--- Task details ---
Go to the line below containing "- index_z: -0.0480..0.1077" and print exactly from there through the line containing "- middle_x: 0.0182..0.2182", both included. Print nothing else.

--- Data below ---
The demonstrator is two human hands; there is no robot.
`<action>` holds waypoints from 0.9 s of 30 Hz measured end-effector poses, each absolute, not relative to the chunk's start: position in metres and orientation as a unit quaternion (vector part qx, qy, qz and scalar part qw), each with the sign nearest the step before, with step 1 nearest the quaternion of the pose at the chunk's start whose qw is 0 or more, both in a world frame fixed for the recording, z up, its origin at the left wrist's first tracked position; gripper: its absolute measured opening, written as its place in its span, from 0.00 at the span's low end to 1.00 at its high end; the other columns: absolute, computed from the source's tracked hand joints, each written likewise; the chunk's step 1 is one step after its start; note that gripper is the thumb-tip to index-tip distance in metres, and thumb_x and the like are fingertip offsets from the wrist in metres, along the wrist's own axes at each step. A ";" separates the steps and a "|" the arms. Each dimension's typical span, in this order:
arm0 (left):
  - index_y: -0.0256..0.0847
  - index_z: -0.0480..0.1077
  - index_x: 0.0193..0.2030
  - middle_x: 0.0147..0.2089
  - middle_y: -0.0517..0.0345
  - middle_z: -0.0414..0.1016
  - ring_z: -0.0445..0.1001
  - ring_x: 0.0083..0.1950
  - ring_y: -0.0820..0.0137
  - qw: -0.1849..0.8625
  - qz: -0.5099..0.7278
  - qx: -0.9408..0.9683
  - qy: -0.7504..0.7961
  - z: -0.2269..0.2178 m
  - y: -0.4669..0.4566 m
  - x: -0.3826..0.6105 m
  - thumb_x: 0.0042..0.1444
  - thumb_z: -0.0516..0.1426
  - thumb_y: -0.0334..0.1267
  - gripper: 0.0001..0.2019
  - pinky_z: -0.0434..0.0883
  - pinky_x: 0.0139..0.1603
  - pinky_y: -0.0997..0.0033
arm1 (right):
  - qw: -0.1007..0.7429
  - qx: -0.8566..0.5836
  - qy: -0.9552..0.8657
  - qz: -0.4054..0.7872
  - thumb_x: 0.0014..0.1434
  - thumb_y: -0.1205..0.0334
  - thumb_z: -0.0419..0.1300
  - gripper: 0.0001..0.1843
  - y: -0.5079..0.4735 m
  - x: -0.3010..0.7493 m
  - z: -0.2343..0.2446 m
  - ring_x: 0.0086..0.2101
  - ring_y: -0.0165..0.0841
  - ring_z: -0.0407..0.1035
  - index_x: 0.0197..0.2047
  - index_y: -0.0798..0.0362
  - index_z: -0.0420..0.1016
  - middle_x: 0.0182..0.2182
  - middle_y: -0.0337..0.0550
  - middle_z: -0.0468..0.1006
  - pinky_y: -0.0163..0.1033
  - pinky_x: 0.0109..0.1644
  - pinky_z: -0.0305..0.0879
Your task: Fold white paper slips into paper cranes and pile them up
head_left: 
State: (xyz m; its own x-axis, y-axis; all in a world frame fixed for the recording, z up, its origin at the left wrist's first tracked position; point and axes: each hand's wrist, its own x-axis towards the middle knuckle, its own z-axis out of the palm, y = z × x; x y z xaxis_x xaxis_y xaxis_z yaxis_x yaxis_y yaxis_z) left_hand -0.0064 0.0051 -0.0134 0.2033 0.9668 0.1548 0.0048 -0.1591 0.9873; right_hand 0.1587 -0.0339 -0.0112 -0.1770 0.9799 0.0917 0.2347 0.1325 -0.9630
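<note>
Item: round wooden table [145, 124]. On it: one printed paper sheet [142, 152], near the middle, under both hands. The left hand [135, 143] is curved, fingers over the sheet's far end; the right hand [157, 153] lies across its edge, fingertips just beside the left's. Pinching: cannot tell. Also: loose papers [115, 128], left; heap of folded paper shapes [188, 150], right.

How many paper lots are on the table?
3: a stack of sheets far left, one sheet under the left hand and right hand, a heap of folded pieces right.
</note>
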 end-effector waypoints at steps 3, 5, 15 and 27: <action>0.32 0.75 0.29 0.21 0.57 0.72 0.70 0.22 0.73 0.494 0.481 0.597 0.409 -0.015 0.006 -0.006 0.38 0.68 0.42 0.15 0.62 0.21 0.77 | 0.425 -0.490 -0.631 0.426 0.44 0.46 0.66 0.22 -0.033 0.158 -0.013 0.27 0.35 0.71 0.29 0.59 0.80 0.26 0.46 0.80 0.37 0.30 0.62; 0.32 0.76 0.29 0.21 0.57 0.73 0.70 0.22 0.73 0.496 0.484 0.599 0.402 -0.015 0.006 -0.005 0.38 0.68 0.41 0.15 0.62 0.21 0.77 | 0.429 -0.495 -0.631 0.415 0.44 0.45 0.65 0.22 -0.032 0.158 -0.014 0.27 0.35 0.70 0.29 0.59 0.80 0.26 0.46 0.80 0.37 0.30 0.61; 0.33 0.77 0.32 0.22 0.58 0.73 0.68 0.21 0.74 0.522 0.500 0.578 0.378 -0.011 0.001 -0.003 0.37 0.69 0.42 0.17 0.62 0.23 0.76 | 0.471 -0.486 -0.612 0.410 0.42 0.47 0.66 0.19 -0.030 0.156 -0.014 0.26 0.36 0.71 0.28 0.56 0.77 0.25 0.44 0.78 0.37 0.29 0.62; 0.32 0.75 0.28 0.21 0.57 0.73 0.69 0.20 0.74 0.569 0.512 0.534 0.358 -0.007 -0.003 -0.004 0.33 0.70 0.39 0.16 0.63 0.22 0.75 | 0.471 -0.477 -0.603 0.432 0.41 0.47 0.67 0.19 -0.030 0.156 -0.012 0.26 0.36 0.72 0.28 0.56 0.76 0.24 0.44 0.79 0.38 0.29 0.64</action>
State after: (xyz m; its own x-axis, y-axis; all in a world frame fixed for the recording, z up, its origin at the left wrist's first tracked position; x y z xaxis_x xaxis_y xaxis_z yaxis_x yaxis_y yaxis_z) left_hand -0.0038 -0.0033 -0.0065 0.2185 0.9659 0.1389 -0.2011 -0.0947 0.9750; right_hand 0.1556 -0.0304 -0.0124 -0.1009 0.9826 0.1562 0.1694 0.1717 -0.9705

--- Final answer ---
  - index_z: -0.0480..0.1077
  - index_x: 0.0193..0.2030
  - middle_x: 0.0147..0.2089
  - middle_y: -0.0517..0.0345
  - middle_z: -0.0414..0.1016
  - ring_z: -0.0445..0.1001
  - ring_x: 0.0083..0.1950
  - ring_y: -0.0820..0.0137
  - qw: -0.1849..0.8625
  - qz: -0.5099..0.7278
  - qx: -0.9408..0.9683
  - qy: -0.7504..0.7961
  - z: -0.2269..0.2178 m
  - y: -0.4669..0.4566 m
  - x: -0.3826..0.6105 m
  - thumb_x: 0.0042..0.1444
  - thumb_z: -0.0516..0.1426
  - thumb_y: -0.0334..0.1267
  - gripper: 0.0001..0.2019
  - pinky_z: -0.0434..0.0883
  - pinky_x: 0.0139..0.1603
  - pinky_y: -0.0997..0.0033
arm1 (right):
  - qw: -0.1007..0.7429
  - qx: -0.8566..0.5836
  - qy: -0.9552..0.8657
  - qz: -0.4054..0.7872
  - thumb_x: 0.0014..0.1434
  - thumb_y: -0.1205..0.0334
  - thumb_z: -0.0419..0.1300
  - gripper: 0.0001..0.1843
  - y: -0.5079..0.4735 m
  - x: -0.3010..0.7493 m
  - z: -0.2343..0.2446 m
  - ring_x: 0.0086..0.2101
  - ring_y: -0.0165..0.0841
  - ring_z: -0.0407..0.1035
  - index_x: 0.0197..0.2047
  - index_y: -0.0798..0.0362
  - index_z: -0.0420..0.1016
  - middle_x: 0.0182..0.2182

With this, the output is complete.